The concept of Airport Collaborative Decision Making (ACDM) to optimise traffic flows and improve airport throughput is a key part of the Future Airspace Strategy. The Single European Sky initiative that joins up programmes to improve the air transport network across European States also highlights that ACDM is a key enabler for future operations.
In today’s operation many decisions that are linked to when flights plan to arrive at airports, turnaround (reload, refuel etc.) and then depart are not based on an accurate set of information that can be accessed by all stakeholders.
Airport operators, airlines, air traffic controllers (ATC), the European Network Operations Centre (NMOC), ground handlers and passengers all use different information sets, managed by different systems, and updated at different times.
In the absence of accurate flight information most decisions are based on either the airlines’ published schedules that are developed months prior to the day of operation, or their flight plans, submitted around three hours prior to departure.
Both sources of information are not regularly updated or shared to reflect the dynamic nature of the operation.

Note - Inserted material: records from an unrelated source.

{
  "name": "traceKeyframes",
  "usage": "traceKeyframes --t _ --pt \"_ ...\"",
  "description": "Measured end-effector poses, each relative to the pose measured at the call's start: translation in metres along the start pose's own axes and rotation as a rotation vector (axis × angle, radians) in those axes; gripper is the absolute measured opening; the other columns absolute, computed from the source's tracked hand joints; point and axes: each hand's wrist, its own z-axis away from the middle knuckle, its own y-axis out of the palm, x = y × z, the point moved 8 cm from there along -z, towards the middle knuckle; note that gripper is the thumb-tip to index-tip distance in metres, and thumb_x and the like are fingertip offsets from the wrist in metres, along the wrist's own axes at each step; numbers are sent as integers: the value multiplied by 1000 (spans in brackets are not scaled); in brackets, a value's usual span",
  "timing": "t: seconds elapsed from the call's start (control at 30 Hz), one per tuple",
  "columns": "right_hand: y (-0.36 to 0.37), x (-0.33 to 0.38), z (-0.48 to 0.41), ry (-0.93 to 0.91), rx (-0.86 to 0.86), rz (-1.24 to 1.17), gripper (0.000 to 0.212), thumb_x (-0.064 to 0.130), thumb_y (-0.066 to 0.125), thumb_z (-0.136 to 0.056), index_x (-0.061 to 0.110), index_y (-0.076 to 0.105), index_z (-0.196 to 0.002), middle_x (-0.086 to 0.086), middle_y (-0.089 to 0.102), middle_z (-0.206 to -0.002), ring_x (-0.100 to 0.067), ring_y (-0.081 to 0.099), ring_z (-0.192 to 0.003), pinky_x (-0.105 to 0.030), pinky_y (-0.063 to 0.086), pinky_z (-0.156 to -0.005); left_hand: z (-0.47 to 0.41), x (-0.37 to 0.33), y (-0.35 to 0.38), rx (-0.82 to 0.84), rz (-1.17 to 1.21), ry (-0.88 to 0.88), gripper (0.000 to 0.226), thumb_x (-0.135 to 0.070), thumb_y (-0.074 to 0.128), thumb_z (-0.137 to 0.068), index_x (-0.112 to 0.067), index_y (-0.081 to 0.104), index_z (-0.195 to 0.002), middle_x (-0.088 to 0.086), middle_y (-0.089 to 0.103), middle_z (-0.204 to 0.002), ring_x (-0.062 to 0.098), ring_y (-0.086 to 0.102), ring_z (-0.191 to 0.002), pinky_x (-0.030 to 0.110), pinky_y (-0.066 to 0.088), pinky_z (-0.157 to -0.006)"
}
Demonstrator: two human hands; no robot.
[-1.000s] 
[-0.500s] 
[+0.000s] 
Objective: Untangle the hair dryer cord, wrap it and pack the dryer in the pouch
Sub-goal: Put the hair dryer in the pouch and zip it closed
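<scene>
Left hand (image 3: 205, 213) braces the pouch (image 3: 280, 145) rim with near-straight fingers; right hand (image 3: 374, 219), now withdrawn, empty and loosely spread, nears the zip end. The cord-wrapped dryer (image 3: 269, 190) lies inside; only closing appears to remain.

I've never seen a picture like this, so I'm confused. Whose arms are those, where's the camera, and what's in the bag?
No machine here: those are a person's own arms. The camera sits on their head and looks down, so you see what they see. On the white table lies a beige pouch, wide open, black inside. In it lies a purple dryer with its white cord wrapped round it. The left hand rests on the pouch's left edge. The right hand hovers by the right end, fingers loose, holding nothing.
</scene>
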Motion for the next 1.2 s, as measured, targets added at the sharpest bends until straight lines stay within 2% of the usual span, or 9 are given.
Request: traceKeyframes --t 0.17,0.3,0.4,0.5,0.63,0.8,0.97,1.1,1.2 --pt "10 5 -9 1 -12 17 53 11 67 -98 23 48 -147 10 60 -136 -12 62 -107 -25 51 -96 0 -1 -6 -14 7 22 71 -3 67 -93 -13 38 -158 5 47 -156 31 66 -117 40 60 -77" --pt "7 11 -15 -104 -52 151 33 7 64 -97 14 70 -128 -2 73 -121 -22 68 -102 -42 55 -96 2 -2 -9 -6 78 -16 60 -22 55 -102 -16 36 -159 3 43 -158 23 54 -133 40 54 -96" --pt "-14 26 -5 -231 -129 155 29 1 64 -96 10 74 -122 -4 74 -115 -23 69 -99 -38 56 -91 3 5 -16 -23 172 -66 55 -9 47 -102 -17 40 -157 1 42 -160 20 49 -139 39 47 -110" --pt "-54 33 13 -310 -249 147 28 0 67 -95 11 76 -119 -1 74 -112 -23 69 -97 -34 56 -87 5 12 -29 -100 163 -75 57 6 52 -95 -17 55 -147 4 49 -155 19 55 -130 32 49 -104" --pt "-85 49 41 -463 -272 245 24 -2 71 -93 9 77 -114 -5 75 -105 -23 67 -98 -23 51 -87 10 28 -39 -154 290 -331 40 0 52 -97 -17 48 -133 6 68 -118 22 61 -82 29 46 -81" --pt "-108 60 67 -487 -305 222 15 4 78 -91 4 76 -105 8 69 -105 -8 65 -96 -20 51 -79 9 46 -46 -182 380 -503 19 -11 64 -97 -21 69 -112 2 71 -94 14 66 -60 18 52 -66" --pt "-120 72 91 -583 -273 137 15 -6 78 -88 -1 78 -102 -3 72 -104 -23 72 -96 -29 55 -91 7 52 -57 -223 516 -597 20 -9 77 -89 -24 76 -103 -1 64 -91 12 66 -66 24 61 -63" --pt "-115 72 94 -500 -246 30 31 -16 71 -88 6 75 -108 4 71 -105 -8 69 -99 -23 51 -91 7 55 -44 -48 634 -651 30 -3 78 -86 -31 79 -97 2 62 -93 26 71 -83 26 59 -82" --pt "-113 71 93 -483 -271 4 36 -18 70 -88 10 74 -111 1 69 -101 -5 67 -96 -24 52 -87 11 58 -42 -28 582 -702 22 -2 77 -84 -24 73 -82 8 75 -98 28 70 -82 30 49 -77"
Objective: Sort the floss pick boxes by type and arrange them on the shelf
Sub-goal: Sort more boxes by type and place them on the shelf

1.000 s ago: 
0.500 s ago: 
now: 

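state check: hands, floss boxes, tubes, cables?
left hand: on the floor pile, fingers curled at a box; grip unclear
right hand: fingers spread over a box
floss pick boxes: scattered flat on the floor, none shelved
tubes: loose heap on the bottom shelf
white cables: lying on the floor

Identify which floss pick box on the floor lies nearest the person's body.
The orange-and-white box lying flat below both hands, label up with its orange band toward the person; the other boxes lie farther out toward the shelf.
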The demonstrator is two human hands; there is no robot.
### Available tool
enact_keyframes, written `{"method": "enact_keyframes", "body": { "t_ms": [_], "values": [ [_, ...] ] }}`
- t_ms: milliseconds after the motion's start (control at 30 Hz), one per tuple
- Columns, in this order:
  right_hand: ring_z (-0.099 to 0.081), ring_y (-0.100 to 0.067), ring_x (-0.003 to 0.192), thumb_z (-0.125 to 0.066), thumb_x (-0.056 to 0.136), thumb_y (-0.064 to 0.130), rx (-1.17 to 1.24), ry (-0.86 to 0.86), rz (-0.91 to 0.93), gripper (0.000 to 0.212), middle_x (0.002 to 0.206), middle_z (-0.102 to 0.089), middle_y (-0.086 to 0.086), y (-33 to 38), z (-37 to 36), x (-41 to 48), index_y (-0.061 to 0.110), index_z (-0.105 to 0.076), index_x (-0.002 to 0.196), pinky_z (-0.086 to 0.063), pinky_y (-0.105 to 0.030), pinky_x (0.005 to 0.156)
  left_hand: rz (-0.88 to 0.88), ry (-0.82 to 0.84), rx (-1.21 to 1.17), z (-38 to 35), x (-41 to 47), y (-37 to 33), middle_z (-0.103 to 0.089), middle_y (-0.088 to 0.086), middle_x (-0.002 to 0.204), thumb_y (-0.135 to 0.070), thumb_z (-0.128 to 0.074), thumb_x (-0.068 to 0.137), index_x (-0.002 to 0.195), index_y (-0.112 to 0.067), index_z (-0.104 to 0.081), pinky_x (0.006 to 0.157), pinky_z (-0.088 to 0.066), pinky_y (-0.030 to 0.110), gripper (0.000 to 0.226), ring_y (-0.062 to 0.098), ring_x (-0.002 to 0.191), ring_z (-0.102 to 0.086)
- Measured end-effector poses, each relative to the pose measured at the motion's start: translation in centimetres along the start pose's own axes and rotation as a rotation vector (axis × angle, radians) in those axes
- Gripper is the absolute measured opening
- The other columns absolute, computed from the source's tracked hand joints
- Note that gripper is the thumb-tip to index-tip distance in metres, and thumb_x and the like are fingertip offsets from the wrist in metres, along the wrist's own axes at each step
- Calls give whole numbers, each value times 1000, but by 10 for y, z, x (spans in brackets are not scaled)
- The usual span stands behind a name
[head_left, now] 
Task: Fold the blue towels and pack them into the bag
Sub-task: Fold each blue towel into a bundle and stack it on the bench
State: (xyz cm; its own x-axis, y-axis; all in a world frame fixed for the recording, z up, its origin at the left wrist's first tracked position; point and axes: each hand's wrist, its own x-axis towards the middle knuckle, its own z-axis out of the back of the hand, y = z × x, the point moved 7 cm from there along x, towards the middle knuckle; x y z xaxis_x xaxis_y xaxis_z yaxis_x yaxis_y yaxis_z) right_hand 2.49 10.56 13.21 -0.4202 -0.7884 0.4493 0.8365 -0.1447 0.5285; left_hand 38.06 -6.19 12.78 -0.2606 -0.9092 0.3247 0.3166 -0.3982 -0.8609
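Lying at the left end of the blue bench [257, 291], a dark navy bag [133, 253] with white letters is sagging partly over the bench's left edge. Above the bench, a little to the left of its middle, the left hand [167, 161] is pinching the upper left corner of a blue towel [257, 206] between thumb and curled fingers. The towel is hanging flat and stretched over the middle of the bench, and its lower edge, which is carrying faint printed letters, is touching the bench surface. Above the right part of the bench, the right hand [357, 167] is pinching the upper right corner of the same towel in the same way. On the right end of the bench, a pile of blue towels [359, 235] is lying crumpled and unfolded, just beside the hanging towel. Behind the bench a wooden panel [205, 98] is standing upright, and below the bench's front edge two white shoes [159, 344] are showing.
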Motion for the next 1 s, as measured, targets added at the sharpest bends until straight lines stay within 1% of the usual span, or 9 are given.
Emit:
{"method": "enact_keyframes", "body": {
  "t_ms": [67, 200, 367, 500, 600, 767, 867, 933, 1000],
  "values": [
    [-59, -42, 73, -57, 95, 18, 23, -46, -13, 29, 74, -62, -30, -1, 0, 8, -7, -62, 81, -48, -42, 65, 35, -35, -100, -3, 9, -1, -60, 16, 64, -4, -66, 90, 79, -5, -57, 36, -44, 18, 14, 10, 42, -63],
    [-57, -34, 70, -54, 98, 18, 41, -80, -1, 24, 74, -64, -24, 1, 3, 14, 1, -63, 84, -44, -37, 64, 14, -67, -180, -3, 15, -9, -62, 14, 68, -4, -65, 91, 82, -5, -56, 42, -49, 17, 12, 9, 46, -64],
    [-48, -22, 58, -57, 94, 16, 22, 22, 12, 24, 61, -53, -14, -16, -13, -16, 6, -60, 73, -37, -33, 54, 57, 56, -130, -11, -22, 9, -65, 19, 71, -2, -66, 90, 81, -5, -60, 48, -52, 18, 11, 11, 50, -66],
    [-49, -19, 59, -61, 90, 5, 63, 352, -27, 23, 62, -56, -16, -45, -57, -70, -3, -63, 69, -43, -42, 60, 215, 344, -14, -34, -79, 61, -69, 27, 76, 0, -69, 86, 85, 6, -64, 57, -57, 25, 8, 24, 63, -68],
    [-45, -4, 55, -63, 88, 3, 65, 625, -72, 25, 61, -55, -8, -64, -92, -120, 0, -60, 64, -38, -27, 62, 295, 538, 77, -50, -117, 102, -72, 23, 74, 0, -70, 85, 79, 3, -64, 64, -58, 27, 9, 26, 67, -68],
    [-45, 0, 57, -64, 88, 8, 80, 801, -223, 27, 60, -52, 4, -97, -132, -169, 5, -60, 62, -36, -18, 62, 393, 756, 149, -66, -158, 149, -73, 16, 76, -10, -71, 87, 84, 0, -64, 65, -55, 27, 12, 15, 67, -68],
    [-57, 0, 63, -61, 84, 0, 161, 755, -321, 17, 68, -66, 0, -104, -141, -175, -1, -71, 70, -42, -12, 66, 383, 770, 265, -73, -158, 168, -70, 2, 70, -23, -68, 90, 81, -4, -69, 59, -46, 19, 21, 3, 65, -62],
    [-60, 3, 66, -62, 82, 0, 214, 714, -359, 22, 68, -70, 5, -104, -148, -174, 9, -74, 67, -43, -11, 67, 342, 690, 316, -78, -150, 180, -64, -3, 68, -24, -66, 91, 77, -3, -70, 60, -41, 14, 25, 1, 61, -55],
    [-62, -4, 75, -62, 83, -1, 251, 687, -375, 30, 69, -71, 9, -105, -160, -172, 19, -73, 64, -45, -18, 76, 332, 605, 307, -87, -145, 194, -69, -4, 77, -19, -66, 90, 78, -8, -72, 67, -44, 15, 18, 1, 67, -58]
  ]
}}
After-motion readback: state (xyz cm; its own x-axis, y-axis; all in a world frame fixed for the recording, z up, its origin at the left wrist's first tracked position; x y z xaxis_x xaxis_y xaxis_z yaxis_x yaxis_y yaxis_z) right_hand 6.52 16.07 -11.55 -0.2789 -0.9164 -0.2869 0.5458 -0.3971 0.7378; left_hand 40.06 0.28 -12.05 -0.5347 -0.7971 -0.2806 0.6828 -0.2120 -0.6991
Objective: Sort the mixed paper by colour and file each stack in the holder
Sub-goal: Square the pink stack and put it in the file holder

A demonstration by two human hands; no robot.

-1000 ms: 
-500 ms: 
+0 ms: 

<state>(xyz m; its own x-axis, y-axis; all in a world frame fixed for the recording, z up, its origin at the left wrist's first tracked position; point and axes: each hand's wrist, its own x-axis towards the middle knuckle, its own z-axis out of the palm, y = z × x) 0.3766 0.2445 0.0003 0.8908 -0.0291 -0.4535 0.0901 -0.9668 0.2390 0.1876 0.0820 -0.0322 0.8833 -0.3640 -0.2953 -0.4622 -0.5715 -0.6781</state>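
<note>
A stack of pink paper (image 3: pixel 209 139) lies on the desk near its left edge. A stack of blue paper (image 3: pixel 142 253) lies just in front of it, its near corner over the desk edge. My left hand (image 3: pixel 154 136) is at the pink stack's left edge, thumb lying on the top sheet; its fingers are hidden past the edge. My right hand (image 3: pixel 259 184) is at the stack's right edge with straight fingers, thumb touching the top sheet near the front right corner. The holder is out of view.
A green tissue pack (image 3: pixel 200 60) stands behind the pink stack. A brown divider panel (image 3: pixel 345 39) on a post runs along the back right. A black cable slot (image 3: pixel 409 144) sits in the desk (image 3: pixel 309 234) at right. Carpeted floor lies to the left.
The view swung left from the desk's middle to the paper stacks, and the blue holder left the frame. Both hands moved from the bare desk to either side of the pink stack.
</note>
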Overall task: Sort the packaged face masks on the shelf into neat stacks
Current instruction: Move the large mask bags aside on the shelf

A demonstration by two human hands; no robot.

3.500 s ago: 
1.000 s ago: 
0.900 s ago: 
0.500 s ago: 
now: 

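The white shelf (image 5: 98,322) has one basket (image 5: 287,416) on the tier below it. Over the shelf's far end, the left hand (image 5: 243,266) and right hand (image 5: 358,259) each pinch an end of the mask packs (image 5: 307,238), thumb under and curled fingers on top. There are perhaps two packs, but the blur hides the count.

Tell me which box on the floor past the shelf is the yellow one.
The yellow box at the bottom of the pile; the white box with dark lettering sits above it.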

The gaps in information, and the time and effort needed to close them, create inefficiencies across airports and wider air transport network, generating delays and weakening the resilience of the network to unplanned events.
More than 30 airports across Europe are at various stages of implementing ACDM. However, the full scope of ACDM solutions, their benefits and the approach to implementation is unclear to many airport stakeholders.
ACDM involves the introduction of new systems and processes to enable the creation, refinement and exchange of information about:
the progress of each flight’s turnaround activities
Up to date off blocks times for each flight
The optimal sequence of departures to maximise runway performance.
ACDM solutions also gather the latest estimated landing times for inbound flights to improve the management of available stands and help ground handlers to decide how best to focus their resources, and that generates benefits for a broad range of stakeholder groups, especially passengers, airlines and air traffic controllers.